The task – Give back the listing underneath, unchanged and complete.
[Start of section]
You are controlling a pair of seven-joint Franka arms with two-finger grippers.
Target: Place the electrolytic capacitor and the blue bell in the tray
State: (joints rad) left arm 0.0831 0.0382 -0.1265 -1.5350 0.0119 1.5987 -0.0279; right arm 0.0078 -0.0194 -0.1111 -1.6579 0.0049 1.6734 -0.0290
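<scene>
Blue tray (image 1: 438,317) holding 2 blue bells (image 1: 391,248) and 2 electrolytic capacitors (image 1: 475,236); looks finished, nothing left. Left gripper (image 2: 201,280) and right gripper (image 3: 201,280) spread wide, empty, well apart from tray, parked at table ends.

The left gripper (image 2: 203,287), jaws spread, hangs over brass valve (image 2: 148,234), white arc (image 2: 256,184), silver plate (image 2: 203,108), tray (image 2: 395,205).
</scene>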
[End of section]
Answer section –
You are controlling a pair of seven-joint Franka arms with two-finger grippers.
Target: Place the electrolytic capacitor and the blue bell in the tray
State: (joints rad) left arm 0.0831 0.0382 -0.1265 -1.5350 0.0119 1.5987 -0.0279; right arm 0.0078 -0.0194 -0.1111 -1.6579 0.0049 1.6734 -0.0290
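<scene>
Blue tray (image 1: 438,317) holding 2 blue bells (image 1: 391,248) and 2 electrolytic capacitors (image 1: 475,236); looks finished, nothing left. Left gripper (image 2: 201,280) and right gripper (image 3: 201,280) spread wide, empty, well apart from tray, parked at table ends.

The left gripper (image 2: 203,287), jaws spread, hangs over brass valve (image 2: 148,234), white arc (image 2: 256,184), silver plate (image 2: 203,108), tray (image 2: 395,205).
</scene>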

Nothing remains to add to the output.